* Task to carry out *
All of the records must be repeated exactly as they read.

Stored records:
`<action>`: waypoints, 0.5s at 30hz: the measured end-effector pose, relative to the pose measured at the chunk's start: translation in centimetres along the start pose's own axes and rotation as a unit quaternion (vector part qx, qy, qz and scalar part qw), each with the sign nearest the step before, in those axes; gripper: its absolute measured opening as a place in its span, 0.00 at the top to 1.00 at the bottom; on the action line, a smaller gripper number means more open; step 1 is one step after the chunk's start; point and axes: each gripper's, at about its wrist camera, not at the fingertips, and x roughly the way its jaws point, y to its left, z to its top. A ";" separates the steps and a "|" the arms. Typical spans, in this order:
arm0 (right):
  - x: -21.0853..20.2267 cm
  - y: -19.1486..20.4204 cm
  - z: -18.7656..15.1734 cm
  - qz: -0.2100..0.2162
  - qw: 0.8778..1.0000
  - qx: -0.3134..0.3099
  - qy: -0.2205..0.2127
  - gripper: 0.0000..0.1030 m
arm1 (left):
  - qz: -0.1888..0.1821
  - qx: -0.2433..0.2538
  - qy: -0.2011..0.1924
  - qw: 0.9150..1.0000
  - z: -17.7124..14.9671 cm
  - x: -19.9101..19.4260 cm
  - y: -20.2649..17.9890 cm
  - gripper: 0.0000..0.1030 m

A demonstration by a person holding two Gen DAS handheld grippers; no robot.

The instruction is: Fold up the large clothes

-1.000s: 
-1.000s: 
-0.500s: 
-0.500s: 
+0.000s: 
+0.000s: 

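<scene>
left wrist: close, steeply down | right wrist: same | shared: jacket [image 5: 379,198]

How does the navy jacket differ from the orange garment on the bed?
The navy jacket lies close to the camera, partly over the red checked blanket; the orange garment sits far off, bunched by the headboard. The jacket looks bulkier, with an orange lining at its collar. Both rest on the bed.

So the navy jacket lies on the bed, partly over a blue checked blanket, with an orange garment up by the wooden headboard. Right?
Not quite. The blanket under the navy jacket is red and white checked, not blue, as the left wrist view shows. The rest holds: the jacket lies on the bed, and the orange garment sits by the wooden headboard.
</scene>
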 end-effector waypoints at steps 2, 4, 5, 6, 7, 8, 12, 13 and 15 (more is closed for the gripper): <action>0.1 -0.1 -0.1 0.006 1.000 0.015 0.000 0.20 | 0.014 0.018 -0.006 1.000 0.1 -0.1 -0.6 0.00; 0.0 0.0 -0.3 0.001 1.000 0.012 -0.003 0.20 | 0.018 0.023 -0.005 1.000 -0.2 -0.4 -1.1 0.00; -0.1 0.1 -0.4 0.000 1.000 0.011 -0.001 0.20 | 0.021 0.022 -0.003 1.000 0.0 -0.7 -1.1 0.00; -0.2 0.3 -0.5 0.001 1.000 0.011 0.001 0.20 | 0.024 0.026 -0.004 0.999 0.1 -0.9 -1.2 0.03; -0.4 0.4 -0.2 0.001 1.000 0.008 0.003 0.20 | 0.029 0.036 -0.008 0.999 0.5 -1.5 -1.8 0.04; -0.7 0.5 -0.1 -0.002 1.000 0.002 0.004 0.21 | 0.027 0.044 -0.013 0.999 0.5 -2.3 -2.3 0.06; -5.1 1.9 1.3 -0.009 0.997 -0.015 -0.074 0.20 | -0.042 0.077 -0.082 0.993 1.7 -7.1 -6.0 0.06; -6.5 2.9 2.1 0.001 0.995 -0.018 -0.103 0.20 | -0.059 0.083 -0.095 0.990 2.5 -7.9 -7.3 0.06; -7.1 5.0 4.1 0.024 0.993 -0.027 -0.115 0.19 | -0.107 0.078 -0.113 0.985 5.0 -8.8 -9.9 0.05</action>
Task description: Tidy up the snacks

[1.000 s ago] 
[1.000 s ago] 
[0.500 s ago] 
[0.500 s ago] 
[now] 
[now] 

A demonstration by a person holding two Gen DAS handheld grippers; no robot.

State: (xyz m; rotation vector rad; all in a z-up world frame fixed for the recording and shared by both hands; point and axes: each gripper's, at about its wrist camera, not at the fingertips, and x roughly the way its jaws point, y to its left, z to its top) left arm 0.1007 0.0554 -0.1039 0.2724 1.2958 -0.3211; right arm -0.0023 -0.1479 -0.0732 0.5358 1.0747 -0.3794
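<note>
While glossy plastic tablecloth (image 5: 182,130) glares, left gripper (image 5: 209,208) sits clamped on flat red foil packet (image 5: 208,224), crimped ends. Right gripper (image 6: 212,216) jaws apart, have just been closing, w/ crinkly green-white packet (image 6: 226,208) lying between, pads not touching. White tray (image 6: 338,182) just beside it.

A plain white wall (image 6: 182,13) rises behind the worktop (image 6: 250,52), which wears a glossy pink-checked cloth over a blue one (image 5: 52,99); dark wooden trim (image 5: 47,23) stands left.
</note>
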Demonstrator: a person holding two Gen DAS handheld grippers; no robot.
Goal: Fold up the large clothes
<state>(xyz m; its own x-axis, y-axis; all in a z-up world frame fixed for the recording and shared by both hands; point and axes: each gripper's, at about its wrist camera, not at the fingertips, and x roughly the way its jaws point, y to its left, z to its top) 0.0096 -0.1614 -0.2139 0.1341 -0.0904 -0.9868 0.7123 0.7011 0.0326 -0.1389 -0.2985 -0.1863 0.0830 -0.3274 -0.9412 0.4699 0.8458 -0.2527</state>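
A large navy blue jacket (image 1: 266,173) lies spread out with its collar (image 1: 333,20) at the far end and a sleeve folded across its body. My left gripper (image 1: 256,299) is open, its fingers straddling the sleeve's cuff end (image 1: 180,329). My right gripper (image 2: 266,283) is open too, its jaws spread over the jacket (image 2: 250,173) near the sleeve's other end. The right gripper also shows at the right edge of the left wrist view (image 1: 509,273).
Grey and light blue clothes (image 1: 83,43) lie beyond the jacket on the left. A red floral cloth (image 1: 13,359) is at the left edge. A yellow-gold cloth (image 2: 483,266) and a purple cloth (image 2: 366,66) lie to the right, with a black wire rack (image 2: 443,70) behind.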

* Task result *
`<action>`: waypoints, 0.5s at 30hz: the measured end-effector pose, relative to the pose measured at the chunk's start: translation in centimetres along the start pose's own axes and rotation as a unit quaternion (vector part qx, qy, qz and scalar part qw), each with the sign nearest the step before, in those axes; gripper: its absolute measured opening as a place in its span, 0.00 at the top to 1.00 at the bottom; on the action line, a smaller gripper number means more open; step 1 is one step after the chunk's start; point and axes: each gripper's, at about its wrist camera, not at the fingertips, and x roughly the way its jaws point, y to its left, z to its top. A ";" separates the steps and a "|" the arms. Typical spans, in this order:
arm0 (right):
  - x: -21.0853..20.2267 cm
  - y: -19.1486..20.4204 cm
  - z: -18.7656..15.1734 cm
  - qz: -0.2100..0.2162
  - qw: 0.8778..1.0000
  - qx: -0.3134..0.3099
  - qy: -0.2205..0.2127
  - gripper: 0.0000..0.1030 m
arm1 (left):
  - qz: -0.1888..0.1821
  - qx: -0.2433..0.2538
  - qy: -0.2011..0.1924
  - qw: 0.9150..1.0000
  - z: -17.7124..14.9671 cm
  - x: -19.9101..19.4260 cm
  - y: -20.2649..17.9890 cm
  - gripper: 0.0000..0.1030 m

A demonstration by a person holding two Gen DAS handheld grippers; no robot.

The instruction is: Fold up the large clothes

-1.000s: 
-1.000s: 
-0.500s: 
-0.500s: 
+0.000s: 
+0.000s: 

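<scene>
left wrist: close, steeply down | right wrist: same | shared: jacket [image 5: 379,198]

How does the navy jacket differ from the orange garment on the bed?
The navy jacket lies close to the camera, partly over the red checked blanket; the orange garment sits far off, bunched by the headboard. The jacket looks bulkier, with an orange lining at its collar. Both rest on the bed.

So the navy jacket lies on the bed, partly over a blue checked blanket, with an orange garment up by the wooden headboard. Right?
Not quite. The blanket under the navy jacket is red and white checked, not blue, as the left wrist view shows. The rest holds: the jacket lies on the bed, and the orange garment sits by the wooden headboard.
</scene>
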 end-effector waypoints at steps 2, 4, 5, 6, 7, 8, 12, 13 and 15 (more is closed for the gripper): <action>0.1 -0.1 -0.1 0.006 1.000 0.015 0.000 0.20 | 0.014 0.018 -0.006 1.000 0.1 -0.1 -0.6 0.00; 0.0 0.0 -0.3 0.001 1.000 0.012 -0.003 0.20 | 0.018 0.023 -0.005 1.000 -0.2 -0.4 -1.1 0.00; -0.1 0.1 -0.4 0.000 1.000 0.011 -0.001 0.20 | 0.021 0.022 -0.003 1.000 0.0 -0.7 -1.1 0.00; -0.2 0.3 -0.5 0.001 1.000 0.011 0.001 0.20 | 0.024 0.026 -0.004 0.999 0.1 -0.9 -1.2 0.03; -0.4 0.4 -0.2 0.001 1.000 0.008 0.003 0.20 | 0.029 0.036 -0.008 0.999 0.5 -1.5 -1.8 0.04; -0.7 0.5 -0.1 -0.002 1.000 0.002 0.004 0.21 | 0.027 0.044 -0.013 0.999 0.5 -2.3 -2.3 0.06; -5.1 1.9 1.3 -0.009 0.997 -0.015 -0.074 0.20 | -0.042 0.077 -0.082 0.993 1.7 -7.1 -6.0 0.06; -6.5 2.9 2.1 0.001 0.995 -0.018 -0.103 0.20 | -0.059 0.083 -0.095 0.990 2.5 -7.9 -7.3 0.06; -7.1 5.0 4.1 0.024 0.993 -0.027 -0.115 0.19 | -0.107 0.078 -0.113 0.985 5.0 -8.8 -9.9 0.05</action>
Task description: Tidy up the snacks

[1.000 s ago] 
[1.000 s ago] 
[0.500 s ago] 
[0.500 s ago] 
[now] 
[now] 

A demonstration by a person holding two Gen DAS handheld grippers; no robot.

State: (xyz m; rotation vector rad; all in a z-up world frame fixed for the recording and shared by both hands; point and axes: each gripper's, at about its wrist camera, not at the fingertips, and x roughly the way its jaws point, y to its left, z to its top) left arm 0.1007 0.0554 -0.1039 0.2724 1.2958 -0.3211; right arm -0.0023 -0.1479 -0.0732 0.5358 1.0747 -0.3794
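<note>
While glossy plastic tablecloth (image 5: 182,130) glares, left gripper (image 5: 209,208) sits clamped on flat red foil packet (image 5: 208,224), crimped ends. Right gripper (image 6: 212,216) jaws apart, have just been closing, w/ crinkly green-white packet (image 6: 226,208) lying between, pads not touching. White tray (image 6: 338,182) just beside it.

A plain white wall (image 6: 182,13) rises behind the worktop (image 6: 250,52), which wears a glossy pink-checked cloth over a blue one (image 5: 52,99); dark wooden trim (image 5: 47,23) stands left.
</note>
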Demonstrator: a person holding two Gen DAS handheld grippers; no robot.
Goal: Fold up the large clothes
<state>(xyz m; its own x-axis, y-axis; all in a z-up world frame fixed for the recording and shared by both hands; point and axes: each gripper's, at about its wrist camera, not at the fingertips, and x roughly the way its jaws point, y to its left, z to its top) 0.0096 -0.1614 -0.2139 0.1341 -0.0904 -0.9868 0.7123 0.7011 0.0326 -0.1389 -0.2985 -0.1863 0.0830 -0.3274 -0.9412 0.4699 0.8458 -0.2527</state>
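A large navy blue jacket (image 1: 266,173) lies spread out with its collar (image 1: 333,20) at the far end and a sleeve folded across its body. My left gripper (image 1: 256,299) is open, its fingers straddling the sleeve's cuff end (image 1: 180,329). My right gripper (image 2: 266,283) is open too, its jaws spread over the jacket (image 2: 250,173) near the sleeve's other end. The right gripper also shows at the right edge of the left wrist view (image 1: 509,273).
Grey and light blue clothes (image 1: 83,43) lie beyond the jacket on the left. A red floral cloth (image 1: 13,359) is at the left edge. A yellow-gold cloth (image 2: 483,266) and a purple cloth (image 2: 366,66) lie to the right, with a black wire rack (image 2: 443,70) behind.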

This exercise has now been fully answered.